Increased market interest in AI prompted the University of Oxford’s Saïd Business School to create an algorithmic trading course this year. Hundreds of students have already taken the six-week program, which teaches them about successful trading strategies using computer algorithms, how to build them and what lessons more traditional financiers can learn from them.  

Some students have already developed algos and have put them to work in real markets over the past few months.

Algorithmic trading is increasingly popular with hedge funds, and about 20% of the industry now uses such strategies, according to Oxford. Commonly known as 'quant' funds, these investors use computers to spot changes or patterns across markets and make trading decisions based on the data.

Nir Vulkan, associate professor of business economics and convenor of the Oxford Algorithmic Trading Program, says the method removes emotion from trading decisions. “The idea is that good traders follow good rules, and removing the human completely means you are better able to follow these good rules, and not be affected by emptions,” he says.
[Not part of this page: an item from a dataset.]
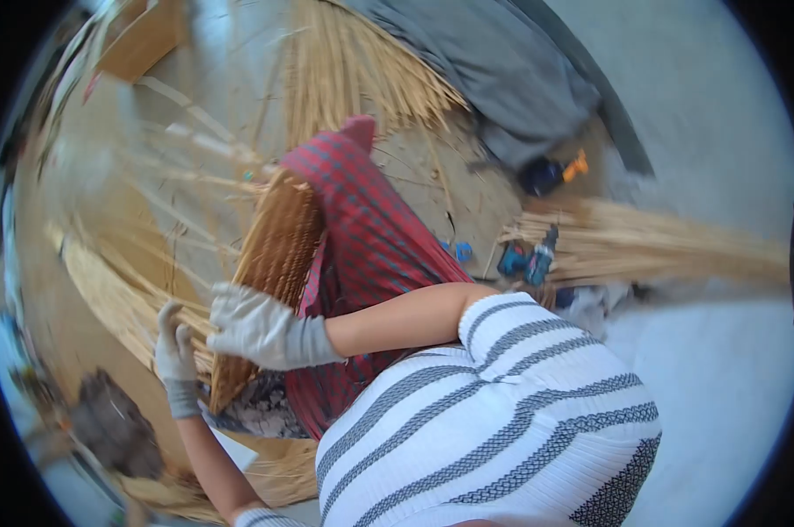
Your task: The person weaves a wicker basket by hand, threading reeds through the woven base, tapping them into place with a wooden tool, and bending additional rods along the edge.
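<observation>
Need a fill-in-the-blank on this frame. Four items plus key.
1. Neither the left hand nor the right hand is bare: both are ____.
2. In view, the hand that covers part of the brown wicker piece is the person's ____ one.
3. The checked cloth over the lap is mainly ____.
4. The teal power tool lies off to the person's ____ side.

Missing words: gloved; right; red; right.

No lettering, label, brand name, number or sign can be read on anything in the head view.
</observation>
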### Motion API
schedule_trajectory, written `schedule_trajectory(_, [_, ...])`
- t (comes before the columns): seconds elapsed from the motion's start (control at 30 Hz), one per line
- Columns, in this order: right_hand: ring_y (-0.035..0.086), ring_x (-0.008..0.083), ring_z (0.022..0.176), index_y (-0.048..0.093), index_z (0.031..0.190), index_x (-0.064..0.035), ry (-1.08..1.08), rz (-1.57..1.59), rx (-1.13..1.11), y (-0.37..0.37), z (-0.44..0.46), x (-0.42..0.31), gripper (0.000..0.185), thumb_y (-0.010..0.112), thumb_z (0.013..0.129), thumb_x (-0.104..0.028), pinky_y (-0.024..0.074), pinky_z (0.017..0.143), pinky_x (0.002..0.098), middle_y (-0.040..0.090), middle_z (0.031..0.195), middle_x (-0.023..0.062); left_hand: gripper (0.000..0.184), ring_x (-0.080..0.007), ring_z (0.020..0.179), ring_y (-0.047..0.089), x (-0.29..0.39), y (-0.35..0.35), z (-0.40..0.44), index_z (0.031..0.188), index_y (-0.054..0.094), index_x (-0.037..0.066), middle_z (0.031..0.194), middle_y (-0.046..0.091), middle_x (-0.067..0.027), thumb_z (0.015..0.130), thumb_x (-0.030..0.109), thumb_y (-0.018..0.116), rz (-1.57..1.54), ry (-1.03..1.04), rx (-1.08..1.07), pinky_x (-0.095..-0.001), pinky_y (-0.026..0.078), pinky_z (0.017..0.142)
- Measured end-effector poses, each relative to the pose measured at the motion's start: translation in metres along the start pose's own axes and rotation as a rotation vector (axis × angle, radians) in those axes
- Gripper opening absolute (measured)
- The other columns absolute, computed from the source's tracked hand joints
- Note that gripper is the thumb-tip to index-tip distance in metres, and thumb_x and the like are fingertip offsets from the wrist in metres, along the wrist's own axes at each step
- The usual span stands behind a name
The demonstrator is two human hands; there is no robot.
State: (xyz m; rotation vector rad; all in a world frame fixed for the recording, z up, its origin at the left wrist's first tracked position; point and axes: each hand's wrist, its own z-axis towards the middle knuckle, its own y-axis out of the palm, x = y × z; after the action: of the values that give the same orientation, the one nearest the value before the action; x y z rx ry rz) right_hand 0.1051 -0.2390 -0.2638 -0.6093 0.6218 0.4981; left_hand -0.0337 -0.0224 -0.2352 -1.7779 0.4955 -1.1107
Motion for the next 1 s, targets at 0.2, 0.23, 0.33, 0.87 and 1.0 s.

“Also, algos can trade many markets at the same time, carrying out complicated computations that humans would struggle with. And similarly, algos can manage very quick decisions, what we call high frequency trading, which humans could not obviously do.”

Oxford has recruited some big names from the largest algo funds around to teach the course, such as Matthew Sargaison, joint CEO of Man-AHL, and Martin Luek, founder of Aspect Capital.

It is not just western business schools helping financiers master technology. CUHK Business School in Hong Kong offers a finance and technology concentration as part of its MBA degree, in which students learn how to manage innovation, technology, and apply AI and machine learning to finance.

In addition, the Chinese school last year launched an MSc in Management designed to prepare millennials for the fast-changing business environment, with courses covering fintech, big data and digital innovation.

Elsewhere, Frankfurt School of Finance & Management in Germany runs a data analytics and machine learning module as part of its masters in finance degree.